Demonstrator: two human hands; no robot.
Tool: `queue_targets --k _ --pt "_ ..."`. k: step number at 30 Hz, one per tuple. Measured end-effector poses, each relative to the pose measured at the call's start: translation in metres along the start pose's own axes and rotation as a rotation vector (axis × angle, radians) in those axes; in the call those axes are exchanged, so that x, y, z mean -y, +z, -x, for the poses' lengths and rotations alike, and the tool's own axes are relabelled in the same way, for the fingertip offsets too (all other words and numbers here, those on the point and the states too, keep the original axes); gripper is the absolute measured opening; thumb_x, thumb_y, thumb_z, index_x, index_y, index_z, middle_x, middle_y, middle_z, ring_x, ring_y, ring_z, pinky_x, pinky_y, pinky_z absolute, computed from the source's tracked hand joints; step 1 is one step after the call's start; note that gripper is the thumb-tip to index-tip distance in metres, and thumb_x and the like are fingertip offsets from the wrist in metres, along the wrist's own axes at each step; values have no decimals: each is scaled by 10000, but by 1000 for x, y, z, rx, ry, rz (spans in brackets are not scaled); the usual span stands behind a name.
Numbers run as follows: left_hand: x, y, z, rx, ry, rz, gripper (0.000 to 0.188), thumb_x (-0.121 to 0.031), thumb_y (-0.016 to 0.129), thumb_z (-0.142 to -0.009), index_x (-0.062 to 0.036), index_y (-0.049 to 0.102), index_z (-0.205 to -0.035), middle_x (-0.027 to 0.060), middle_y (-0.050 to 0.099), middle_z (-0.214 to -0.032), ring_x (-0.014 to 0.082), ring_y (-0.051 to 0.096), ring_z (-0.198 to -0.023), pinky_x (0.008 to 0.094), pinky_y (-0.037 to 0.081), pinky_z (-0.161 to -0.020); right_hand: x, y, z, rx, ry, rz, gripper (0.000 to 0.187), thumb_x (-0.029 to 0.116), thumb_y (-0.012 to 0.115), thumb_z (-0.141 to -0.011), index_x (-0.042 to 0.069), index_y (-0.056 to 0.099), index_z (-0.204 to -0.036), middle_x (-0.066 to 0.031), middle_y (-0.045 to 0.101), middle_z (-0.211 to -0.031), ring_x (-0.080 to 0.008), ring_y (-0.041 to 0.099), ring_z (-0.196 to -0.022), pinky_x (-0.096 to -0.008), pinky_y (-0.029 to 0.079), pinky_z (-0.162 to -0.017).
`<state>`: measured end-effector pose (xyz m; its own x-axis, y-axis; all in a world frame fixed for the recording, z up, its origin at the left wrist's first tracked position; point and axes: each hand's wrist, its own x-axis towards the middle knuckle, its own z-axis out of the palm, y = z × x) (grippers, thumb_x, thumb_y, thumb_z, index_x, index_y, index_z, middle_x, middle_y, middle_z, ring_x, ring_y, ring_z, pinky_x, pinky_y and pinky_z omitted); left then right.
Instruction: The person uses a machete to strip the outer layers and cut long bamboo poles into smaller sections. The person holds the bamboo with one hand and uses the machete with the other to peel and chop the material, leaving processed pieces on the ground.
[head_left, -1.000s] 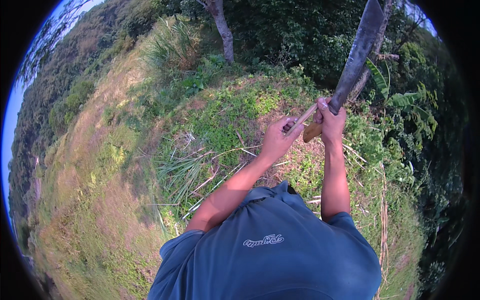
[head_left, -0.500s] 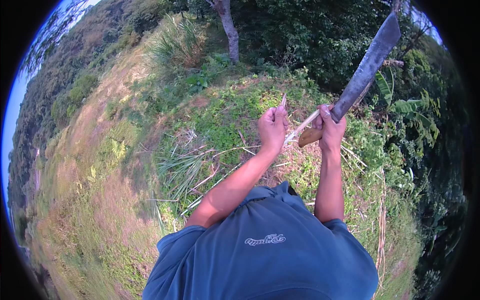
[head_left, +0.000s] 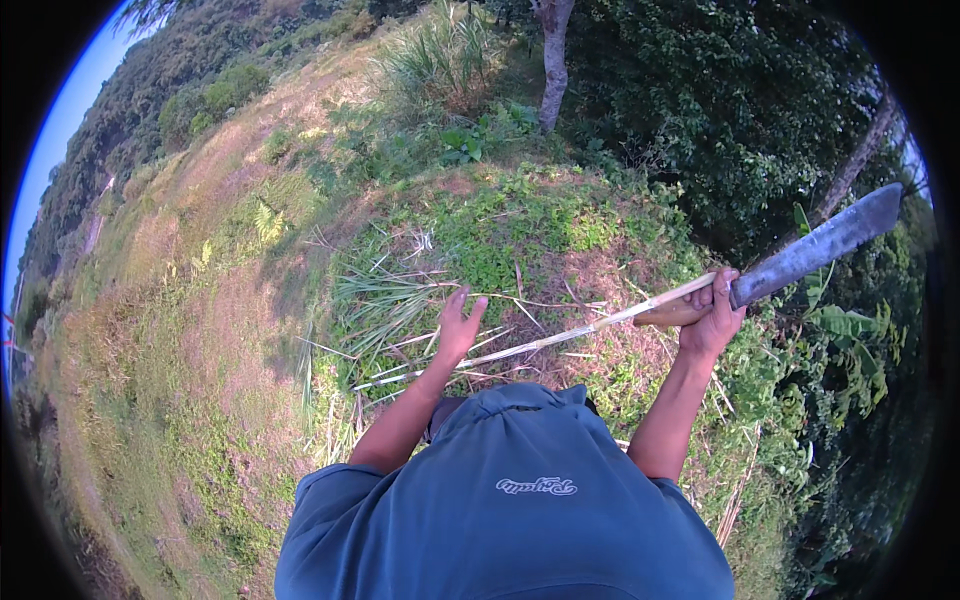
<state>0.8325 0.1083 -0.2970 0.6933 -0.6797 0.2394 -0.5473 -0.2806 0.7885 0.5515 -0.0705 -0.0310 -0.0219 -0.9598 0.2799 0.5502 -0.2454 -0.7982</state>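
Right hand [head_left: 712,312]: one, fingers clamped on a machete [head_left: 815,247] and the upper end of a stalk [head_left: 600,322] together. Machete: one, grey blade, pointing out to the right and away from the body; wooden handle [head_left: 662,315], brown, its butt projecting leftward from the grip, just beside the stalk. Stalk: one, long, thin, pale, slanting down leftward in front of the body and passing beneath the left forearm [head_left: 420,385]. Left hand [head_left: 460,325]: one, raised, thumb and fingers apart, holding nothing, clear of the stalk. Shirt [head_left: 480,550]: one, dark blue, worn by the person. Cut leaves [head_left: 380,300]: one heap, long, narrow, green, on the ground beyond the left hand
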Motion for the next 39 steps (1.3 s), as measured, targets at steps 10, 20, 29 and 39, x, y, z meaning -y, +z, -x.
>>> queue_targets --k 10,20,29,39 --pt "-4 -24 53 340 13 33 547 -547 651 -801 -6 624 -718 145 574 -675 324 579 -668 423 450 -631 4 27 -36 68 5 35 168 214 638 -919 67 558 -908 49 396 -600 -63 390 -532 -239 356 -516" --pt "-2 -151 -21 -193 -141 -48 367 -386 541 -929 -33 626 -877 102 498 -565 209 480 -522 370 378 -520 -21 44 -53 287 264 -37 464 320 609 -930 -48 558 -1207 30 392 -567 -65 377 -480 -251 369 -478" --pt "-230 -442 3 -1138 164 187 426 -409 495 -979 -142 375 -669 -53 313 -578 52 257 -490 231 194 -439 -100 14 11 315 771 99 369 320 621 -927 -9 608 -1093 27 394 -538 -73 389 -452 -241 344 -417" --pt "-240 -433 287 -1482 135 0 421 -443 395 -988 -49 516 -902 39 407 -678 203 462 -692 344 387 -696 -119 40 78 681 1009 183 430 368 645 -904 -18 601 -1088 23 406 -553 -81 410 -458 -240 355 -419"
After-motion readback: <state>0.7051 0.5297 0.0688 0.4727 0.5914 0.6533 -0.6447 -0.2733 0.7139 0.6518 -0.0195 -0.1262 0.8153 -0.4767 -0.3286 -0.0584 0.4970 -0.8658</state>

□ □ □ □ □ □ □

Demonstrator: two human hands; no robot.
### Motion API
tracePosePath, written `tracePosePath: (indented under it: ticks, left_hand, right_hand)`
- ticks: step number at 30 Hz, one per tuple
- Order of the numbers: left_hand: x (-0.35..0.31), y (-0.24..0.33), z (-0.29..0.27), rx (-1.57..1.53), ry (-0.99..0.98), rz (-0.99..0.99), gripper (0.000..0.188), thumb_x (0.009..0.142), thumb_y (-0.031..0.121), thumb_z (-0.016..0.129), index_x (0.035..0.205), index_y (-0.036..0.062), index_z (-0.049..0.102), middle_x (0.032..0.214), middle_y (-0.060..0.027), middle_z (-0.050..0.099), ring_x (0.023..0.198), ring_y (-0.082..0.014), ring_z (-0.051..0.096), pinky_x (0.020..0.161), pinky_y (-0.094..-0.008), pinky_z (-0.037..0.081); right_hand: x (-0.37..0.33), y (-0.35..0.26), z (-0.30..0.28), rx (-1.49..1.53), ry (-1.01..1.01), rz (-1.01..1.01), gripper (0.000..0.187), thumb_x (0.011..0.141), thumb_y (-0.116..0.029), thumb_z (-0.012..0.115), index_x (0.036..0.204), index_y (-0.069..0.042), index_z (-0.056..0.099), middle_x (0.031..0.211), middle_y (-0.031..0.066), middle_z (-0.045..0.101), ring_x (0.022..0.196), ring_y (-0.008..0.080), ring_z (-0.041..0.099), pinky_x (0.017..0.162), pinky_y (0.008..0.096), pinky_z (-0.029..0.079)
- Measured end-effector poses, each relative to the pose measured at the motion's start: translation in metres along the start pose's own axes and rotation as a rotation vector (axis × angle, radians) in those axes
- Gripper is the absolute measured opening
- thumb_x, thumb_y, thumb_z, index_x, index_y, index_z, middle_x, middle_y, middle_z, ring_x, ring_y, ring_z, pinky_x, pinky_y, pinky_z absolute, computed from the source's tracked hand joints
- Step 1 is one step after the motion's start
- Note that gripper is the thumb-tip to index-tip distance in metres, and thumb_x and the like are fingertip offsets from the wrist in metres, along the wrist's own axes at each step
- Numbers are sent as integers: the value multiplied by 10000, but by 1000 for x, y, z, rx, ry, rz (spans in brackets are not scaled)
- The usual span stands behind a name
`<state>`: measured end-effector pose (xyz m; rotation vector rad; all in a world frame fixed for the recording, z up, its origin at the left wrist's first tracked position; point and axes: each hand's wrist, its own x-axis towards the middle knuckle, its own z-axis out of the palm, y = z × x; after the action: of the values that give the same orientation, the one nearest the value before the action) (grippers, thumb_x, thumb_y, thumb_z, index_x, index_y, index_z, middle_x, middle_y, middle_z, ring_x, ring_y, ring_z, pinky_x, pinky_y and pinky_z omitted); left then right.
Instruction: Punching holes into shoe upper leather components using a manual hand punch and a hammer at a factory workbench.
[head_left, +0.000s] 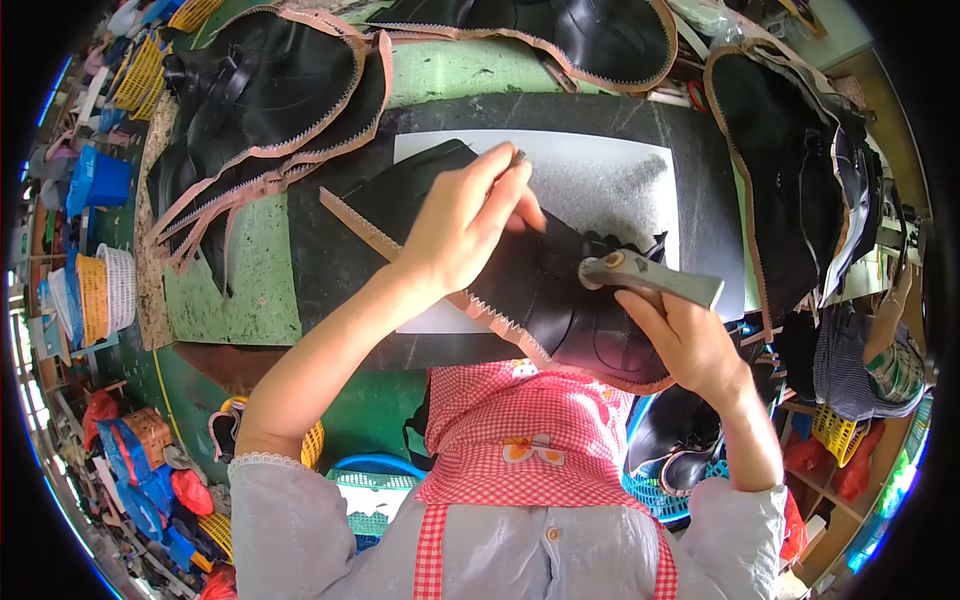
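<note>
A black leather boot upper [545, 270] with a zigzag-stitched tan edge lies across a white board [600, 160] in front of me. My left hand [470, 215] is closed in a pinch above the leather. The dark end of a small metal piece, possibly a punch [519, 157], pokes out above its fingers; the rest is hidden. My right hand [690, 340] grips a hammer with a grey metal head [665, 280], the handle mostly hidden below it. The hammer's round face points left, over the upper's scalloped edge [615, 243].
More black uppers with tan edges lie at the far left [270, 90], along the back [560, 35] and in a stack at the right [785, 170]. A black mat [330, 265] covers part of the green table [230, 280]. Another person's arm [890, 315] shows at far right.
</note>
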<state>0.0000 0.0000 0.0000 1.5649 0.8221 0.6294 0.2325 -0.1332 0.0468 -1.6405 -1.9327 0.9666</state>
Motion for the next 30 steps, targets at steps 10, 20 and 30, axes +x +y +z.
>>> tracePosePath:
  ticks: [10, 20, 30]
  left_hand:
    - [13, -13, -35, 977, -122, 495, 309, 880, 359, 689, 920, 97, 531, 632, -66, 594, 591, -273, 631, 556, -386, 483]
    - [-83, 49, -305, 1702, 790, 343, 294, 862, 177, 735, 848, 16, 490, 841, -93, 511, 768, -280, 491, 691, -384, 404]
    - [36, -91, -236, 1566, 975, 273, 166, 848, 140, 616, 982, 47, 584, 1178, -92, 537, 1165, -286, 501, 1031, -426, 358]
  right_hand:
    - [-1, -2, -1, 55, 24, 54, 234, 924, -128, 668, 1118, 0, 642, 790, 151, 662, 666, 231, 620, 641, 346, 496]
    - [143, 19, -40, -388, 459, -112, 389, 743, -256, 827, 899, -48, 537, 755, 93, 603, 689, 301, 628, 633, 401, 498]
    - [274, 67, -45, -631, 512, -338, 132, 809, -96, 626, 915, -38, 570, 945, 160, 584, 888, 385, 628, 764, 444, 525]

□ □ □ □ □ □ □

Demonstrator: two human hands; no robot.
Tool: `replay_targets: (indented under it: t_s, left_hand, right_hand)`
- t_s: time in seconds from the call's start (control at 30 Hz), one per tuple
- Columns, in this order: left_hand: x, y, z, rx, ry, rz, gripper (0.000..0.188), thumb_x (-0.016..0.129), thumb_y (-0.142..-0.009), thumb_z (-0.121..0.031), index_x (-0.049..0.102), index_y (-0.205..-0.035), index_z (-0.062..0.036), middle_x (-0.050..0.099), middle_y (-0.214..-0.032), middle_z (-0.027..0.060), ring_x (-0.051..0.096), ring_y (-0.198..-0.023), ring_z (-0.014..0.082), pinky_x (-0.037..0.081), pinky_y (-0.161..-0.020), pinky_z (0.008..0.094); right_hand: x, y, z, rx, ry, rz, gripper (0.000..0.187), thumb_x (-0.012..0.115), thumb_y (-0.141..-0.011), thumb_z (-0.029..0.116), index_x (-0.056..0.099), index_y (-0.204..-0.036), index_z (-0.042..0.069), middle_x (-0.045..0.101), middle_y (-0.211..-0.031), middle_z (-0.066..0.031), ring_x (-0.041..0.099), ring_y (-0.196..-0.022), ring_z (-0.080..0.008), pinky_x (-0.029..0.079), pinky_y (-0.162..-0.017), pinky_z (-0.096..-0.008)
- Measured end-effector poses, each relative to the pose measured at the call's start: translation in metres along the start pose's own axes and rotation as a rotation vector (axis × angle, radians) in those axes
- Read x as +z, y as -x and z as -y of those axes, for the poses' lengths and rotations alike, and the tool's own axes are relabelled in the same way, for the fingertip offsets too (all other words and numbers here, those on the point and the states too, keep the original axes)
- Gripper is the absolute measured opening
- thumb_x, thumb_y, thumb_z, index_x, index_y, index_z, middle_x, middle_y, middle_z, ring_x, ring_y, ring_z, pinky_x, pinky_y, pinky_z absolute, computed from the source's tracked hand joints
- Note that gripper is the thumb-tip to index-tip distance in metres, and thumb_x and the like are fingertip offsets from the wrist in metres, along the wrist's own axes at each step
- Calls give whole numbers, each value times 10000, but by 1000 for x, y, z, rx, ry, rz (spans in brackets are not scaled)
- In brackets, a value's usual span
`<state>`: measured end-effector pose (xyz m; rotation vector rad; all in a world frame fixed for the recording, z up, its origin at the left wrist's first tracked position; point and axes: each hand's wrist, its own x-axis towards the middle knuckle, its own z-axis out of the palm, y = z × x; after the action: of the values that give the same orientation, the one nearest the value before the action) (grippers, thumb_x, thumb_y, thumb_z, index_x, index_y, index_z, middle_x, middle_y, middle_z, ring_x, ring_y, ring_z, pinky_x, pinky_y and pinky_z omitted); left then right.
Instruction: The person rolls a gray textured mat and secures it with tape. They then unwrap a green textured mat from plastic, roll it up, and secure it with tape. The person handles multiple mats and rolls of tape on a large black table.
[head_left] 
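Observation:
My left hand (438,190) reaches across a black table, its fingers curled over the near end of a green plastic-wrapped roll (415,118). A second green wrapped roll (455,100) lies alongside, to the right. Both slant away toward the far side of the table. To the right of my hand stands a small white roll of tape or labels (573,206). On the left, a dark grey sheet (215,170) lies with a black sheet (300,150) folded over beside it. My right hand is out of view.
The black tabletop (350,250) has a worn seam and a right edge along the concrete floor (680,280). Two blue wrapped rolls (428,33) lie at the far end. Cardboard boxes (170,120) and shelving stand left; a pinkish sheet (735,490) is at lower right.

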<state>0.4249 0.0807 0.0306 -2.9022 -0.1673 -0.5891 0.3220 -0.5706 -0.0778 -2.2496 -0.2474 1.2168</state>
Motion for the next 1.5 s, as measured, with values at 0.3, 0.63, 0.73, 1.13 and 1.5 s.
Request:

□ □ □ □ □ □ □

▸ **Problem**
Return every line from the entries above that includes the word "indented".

▸ **Problem solution**
tracePosePath, written `tracePosePath: (indented under it: ticks, left_hand, right_hand)`
Tool: `replay_targets: (indented under it: t_s, left_hand, right_hand)`

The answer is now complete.